**Task**:
The exercise calls for every entry that follows to be repeated exactly.

**Listed entries**:
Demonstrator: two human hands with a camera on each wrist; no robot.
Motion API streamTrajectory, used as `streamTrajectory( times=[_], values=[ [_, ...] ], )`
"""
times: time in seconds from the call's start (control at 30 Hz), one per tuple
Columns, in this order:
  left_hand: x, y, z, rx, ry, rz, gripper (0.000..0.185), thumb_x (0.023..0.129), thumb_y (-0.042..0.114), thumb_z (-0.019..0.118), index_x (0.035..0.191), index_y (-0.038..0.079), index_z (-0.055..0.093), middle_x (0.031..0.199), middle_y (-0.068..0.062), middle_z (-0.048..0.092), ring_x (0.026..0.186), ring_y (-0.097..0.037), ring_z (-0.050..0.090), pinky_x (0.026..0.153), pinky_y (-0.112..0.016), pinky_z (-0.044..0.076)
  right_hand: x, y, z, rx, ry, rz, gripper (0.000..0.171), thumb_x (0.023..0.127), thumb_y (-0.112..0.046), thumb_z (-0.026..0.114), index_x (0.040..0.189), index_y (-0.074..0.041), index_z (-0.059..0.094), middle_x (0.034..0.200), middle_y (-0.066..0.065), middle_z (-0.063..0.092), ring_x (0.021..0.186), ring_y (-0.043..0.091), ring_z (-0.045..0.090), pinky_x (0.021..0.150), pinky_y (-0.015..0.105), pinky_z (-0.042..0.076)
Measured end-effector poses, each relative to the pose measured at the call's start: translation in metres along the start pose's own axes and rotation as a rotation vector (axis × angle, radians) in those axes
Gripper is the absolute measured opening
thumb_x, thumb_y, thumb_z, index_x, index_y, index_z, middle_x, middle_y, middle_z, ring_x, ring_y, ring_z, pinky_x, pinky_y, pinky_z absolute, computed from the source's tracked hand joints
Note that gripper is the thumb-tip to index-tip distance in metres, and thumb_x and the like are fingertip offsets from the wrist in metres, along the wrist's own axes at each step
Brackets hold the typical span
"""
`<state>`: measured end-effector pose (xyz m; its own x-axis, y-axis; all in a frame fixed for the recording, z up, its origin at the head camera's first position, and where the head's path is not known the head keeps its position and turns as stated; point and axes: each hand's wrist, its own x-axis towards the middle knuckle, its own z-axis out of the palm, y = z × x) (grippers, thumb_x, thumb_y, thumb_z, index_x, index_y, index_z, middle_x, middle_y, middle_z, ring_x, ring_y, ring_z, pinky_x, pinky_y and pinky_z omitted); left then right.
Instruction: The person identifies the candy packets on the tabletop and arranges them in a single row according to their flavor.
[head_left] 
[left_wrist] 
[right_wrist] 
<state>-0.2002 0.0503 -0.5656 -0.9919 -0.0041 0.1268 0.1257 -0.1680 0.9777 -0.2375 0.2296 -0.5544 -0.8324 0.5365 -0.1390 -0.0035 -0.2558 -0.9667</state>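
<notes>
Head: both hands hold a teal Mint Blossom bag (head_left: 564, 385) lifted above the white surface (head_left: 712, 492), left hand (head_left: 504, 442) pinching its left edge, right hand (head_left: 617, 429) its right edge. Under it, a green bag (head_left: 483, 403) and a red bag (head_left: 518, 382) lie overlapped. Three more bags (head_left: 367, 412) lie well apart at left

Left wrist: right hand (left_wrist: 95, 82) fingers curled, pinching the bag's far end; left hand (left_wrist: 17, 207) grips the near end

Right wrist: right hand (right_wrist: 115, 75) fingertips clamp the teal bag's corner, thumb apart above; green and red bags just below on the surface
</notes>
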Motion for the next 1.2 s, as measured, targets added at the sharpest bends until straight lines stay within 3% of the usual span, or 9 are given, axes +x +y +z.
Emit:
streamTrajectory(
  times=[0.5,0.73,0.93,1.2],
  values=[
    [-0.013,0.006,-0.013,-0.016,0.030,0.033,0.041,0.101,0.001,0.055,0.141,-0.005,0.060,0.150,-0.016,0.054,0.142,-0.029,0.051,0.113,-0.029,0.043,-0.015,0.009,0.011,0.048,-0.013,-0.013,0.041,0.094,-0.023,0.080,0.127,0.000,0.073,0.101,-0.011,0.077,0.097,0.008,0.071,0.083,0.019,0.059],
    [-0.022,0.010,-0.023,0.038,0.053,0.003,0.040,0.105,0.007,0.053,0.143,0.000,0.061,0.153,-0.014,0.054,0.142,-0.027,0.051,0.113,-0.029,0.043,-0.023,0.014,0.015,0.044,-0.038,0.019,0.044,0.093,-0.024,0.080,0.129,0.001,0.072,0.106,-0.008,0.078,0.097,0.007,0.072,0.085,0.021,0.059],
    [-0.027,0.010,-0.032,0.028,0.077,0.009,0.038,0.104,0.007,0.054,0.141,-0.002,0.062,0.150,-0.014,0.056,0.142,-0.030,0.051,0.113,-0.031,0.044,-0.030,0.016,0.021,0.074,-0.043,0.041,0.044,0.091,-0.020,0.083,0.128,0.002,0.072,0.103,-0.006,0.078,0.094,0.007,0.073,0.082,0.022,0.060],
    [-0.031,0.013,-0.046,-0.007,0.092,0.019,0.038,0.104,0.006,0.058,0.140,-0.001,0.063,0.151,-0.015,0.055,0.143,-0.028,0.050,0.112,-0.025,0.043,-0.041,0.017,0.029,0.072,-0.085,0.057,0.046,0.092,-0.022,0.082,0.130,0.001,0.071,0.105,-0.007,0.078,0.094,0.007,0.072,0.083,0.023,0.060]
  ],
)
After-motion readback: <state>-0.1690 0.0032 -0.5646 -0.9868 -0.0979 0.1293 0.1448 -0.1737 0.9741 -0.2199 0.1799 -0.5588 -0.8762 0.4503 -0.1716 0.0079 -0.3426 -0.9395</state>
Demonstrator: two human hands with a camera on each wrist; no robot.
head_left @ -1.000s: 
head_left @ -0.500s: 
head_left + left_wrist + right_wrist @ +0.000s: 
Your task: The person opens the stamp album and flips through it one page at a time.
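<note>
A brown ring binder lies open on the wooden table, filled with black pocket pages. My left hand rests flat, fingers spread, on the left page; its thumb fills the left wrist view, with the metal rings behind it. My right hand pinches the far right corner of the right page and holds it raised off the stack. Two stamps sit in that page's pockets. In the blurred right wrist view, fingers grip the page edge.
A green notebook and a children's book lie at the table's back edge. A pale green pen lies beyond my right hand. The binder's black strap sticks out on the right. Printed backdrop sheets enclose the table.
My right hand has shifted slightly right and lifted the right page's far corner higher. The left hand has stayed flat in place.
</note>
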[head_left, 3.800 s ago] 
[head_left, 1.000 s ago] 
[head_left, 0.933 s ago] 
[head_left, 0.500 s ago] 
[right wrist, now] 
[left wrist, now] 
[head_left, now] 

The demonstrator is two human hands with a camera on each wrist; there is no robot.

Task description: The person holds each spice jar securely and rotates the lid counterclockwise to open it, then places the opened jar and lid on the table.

**Your solution**:
Demonstrator: two human hands with a camera on each wrist; no robot.
Motion API streamTrajectory, used as `streamTrajectory( times=[_], values=[ [_, ...] ], )`
"""
times: time in seconds from the call's start (control at 30 Hz), one per tuple
Columns, in this order:
  left_hand: x, y, z, rx, ry, rz, gripper (0.000..0.185), thumb_x (0.023..0.129), thumb_y (-0.042..0.114), thumb_z (-0.019..0.118), index_x (0.035..0.191), index_y (-0.038..0.079), index_z (-0.055..0.093), middle_x (0.031..0.199), middle_y (-0.068..0.062), middle_z (-0.048..0.092), ring_x (0.026..0.186), ring_y (-0.097..0.037), ring_z (-0.050..0.090), pinky_x (0.026..0.153), pinky_y (-0.112..0.016), pinky_z (-0.044..0.076)
  right_hand: x, y, z, rx, ry, rz, gripper (0.000..0.171), thumb_x (0.023..0.127), thumb_y (-0.112..0.046), thumb_z (-0.026..0.114), index_x (0.040..0.189), index_y (-0.074..0.041), index_z (-0.059..0.094), middle_x (0.034..0.200), middle_y (-0.066..0.065), middle_z (-0.063..0.092), ring_x (0.021..0.186), ring_y (-0.043..0.091), ring_z (-0.045..0.090), pinky_x (0.021..0.150), pinky_y (-0.015..0.105), pinky_z (-0.042..0.076)
Measured end-effector poses, each relative to the pose measured at the call's start: translation in metres along the start pose's own axes and rotation as a rotation vector (axis × angle, radians) in those axes
Gripper is the absolute measured opening
thumb_x, thumb_y, thumb_z, index_x, index_y, index_z, middle_x, middle_y, middle_z, ring_x, ring_y, ring_z, pinky_x, pinky_y, pinky_z absolute, computed from the source's tracked hand joints
Note that gripper is the thumb-tip to index-tip distance in metres, and thumb_x and the like are fingertip offsets from the wrist in metres, along the wrist's own axes at each step
Brackets hold the typical span
"""
`<state>`: measured end-effector pose (xyz m; its own x-axis, y-axis; all in a frame fixed for the recording, z up, its origin at the head camera's first position, and where the head's path is not known the head keeps its position and turns as stated; point and axes: each hand's wrist, its own x-axis towards the middle knuckle, its own z-axis out of the palm, y = z × x) (grippers, thumb_x, thumb_y, thumb_z, index_x, index_y, index_z, middle_x, middle_y, middle_z, ring_x, ring_y, ring_z, pinky_x, pinky_y and pinky_z omitted); left then right.
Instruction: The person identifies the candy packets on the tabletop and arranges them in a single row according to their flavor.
[head_left] 
[left_wrist] 
[right_wrist] 
<state>-0.2002 0.0503 -0.5656 -0.9919 -0.0041 0.1268 0.1257 -0.1680 0.9777 -0.2375 0.2296 -0.5544 -0.8324 0.5365 -0.1390 -0.0035 -0.2558 -0.9667</state>
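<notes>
Head: both hands hold a teal Mint Blossom bag (head_left: 564, 385) lifted above the white surface (head_left: 712, 492), left hand (head_left: 504, 442) pinching its left edge, right hand (head_left: 617, 429) its right edge. Under it, a green bag (head_left: 483, 403) and a red bag (head_left: 518, 382) lie overlapped. Three more bags (head_left: 367, 412) lie well apart at left

Left wrist: right hand (left_wrist: 95, 82) fingers curled, pinching the bag's far end; left hand (left_wrist: 17, 207) grips the near end

Right wrist: right hand (right_wrist: 115, 75) fingertips clamp the teal bag's corner, thumb apart above; green and red bags just below on the surface
</notes>
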Motion for the next 1.2 s, as measured, targets added at the sharpest bends until straight lines stay within 3% of the usual span, or 9 are given, axes +x +y +z.
Emit:
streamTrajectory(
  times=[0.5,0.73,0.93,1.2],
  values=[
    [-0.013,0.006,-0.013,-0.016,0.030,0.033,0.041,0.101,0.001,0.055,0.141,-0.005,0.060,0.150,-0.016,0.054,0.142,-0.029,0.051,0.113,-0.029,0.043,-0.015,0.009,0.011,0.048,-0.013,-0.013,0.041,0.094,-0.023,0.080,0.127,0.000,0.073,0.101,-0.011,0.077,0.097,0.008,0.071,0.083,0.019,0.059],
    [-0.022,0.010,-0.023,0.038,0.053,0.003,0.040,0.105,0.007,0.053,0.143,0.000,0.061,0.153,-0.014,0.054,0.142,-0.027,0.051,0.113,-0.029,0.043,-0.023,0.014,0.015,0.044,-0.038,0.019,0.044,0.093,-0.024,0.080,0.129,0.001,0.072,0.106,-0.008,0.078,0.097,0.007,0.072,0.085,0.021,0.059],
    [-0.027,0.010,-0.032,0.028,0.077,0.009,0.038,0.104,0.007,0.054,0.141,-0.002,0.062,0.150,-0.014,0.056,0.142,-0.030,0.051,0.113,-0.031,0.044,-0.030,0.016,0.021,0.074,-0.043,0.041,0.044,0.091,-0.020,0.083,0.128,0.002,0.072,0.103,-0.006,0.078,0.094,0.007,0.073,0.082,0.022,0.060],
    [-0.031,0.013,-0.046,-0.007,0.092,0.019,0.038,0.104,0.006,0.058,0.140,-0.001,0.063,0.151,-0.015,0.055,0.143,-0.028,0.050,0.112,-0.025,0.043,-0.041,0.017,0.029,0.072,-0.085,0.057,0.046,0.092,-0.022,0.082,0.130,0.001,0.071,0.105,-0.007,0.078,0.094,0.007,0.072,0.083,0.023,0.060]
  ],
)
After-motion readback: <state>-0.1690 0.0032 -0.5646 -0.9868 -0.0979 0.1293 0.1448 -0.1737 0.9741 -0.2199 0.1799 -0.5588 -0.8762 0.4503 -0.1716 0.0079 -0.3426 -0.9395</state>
Demonstrator: two human hands with a camera on each wrist; no robot.
head_left @ -1.000s: 
head_left @ -0.500s: 
head_left + left_wrist + right_wrist @ +0.000s: 
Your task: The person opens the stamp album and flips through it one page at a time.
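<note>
A brown ring binder lies open on the wooden table, filled with black pocket pages. My left hand rests flat, fingers spread, on the left page; its thumb fills the left wrist view, with the metal rings behind it. My right hand pinches the far right corner of the right page and holds it raised off the stack. Two stamps sit in that page's pockets. In the blurred right wrist view, fingers grip the page edge.
A green notebook and a children's book lie at the table's back edge. A pale green pen lies beyond my right hand. The binder's black strap sticks out on the right. Printed backdrop sheets enclose the table.
My right hand has shifted slightly right and lifted the right page's far corner higher. The left hand has stayed flat in place.
</note>
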[head_left, 3.800 s ago] 
[head_left, 1.000 s ago] 
[head_left, 0.933 s ago] 
[head_left, 0.500 s ago] 
[right wrist, now] 
[left wrist, now] 
[head_left, now] 

The demonstrator is two human hands with a camera on each wrist; there is no robot.

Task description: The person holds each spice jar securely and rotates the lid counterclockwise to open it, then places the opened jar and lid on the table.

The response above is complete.